• [Exercise details]:
Reproduce exactly the lines below from the one containing "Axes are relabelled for" through the one containing "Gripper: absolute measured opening", including both, and nothing else.

• [Dataset entries]:

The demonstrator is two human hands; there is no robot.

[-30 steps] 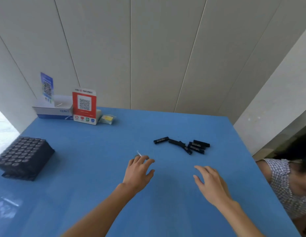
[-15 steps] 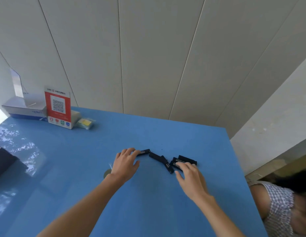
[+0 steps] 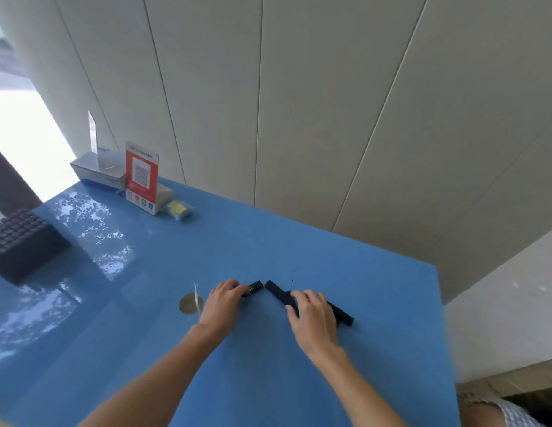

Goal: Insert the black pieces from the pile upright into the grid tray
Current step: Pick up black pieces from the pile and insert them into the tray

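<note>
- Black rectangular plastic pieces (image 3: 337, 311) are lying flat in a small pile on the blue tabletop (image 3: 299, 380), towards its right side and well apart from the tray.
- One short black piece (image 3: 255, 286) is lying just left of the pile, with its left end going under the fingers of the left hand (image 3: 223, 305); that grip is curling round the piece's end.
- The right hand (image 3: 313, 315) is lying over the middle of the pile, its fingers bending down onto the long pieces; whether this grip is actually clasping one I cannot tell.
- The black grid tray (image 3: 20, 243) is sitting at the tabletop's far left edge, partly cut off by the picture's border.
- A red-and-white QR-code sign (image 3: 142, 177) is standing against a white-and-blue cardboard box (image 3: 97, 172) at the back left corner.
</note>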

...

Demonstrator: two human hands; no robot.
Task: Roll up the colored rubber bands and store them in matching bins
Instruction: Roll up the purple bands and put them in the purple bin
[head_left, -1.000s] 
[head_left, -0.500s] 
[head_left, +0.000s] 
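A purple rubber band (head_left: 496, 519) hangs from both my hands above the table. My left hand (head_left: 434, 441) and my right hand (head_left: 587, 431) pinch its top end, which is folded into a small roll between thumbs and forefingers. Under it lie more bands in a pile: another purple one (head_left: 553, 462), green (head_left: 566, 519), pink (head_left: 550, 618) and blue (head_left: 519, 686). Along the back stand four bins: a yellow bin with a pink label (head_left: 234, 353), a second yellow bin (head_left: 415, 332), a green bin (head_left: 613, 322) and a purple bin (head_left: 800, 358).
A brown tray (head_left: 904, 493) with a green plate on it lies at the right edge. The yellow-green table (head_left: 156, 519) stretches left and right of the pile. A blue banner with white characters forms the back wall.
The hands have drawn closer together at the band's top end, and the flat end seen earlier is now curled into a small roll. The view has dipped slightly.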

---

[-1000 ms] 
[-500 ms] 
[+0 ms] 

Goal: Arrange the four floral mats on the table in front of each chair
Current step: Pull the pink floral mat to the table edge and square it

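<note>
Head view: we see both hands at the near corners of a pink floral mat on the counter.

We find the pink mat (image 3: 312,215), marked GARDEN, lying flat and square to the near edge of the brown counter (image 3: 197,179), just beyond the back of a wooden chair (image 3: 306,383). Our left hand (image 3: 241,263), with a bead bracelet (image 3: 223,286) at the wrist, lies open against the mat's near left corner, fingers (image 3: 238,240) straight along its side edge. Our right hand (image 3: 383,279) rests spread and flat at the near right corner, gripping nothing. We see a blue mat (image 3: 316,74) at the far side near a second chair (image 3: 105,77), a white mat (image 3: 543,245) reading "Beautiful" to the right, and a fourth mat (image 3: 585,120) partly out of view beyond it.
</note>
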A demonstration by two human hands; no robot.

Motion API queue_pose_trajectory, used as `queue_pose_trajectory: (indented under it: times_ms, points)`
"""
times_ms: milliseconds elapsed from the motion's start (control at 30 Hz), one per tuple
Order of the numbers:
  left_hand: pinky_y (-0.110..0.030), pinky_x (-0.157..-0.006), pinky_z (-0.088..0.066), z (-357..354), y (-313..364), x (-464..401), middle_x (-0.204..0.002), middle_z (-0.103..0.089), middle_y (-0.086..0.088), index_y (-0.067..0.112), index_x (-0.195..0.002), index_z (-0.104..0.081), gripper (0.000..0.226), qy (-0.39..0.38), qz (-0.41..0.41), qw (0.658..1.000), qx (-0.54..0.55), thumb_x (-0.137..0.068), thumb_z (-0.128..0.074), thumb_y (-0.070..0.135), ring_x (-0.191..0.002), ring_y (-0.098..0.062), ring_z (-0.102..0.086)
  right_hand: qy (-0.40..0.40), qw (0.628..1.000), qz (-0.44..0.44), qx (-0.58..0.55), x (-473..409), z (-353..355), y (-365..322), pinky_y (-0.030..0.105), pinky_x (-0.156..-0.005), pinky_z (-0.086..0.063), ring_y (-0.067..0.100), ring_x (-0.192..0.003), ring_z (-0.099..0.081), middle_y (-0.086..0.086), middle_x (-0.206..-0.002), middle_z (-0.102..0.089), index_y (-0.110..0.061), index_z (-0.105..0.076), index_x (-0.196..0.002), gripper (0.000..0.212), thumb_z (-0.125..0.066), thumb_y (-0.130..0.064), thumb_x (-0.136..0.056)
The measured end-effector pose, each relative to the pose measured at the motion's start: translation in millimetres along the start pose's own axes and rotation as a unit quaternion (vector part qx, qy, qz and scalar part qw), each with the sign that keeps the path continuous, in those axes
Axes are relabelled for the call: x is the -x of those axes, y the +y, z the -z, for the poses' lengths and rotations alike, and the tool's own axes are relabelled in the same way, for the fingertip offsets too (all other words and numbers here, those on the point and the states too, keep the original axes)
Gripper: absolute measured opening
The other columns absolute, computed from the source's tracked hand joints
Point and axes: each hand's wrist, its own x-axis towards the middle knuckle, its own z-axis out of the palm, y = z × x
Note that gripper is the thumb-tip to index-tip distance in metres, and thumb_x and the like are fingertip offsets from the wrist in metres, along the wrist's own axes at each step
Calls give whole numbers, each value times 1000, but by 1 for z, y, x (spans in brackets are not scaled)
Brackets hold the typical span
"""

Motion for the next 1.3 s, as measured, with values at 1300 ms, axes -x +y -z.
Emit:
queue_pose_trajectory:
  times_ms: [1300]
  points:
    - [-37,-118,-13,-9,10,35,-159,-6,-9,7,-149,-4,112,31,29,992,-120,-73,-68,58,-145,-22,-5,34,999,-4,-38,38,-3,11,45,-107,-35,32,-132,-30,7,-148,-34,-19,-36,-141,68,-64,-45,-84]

• [Response area]:
Axes are relabelled for the call: x is the -x of those axes, y the +y, z the -z, for the poses' lengths and rotations alike, and the tool's own axes are relabelled in the same way, for the fingertip offsets too (all other words and numbers here, those on the point and the states too, keep the original axes)
Gripper: absolute measured opening

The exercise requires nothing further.